**Task statement:** Line by line, return the material below exactly as it reads.

**Supplied information:**
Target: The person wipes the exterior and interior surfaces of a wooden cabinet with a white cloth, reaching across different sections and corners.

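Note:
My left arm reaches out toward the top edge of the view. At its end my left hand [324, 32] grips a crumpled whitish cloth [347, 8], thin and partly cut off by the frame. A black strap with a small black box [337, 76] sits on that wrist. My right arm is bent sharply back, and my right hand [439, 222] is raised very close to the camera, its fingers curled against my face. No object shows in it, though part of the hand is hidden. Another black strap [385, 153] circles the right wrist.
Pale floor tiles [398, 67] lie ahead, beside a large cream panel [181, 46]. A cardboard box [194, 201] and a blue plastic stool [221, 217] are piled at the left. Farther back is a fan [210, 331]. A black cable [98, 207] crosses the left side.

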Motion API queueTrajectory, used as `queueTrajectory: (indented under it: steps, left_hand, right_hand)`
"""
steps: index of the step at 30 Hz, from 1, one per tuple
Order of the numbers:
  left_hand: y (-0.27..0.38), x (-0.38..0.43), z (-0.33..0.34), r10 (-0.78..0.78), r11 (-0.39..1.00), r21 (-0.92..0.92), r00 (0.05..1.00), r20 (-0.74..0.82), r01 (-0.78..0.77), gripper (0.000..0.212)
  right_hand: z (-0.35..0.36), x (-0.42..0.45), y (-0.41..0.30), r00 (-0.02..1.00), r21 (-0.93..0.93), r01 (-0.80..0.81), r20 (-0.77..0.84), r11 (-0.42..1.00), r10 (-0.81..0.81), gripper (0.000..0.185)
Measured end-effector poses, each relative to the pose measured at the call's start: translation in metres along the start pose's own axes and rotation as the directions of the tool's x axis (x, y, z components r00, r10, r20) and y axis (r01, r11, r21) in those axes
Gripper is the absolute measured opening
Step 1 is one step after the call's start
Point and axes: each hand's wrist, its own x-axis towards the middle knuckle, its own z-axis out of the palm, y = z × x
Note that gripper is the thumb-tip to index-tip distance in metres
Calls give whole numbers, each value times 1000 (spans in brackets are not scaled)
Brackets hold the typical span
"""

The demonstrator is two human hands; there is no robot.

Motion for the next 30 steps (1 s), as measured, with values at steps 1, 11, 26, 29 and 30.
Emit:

**Solved problem:**
Target: The person wipes the exterior and interior surfaces of a wooden cabinet with a white cloth, reaching across different sections and corners.

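Note:
My left arm reaches out toward the top edge of the view. At its end my left hand [324, 32] grips a crumpled whitish cloth [347, 8], thin and partly cut off by the frame. A black strap with a small black box [337, 76] sits on that wrist. My right arm is bent sharply back, and my right hand [439, 222] is raised very close to the camera, its fingers curled against my face. No object shows in it, though part of the hand is hidden. Another black strap [385, 153] circles the right wrist.
Pale floor tiles [398, 67] lie ahead, beside a large cream panel [181, 46]. A cardboard box [194, 201] and a blue plastic stool [221, 217] are piled at the left. Farther back is a fan [210, 331]. A black cable [98, 207] crosses the left side.
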
Motion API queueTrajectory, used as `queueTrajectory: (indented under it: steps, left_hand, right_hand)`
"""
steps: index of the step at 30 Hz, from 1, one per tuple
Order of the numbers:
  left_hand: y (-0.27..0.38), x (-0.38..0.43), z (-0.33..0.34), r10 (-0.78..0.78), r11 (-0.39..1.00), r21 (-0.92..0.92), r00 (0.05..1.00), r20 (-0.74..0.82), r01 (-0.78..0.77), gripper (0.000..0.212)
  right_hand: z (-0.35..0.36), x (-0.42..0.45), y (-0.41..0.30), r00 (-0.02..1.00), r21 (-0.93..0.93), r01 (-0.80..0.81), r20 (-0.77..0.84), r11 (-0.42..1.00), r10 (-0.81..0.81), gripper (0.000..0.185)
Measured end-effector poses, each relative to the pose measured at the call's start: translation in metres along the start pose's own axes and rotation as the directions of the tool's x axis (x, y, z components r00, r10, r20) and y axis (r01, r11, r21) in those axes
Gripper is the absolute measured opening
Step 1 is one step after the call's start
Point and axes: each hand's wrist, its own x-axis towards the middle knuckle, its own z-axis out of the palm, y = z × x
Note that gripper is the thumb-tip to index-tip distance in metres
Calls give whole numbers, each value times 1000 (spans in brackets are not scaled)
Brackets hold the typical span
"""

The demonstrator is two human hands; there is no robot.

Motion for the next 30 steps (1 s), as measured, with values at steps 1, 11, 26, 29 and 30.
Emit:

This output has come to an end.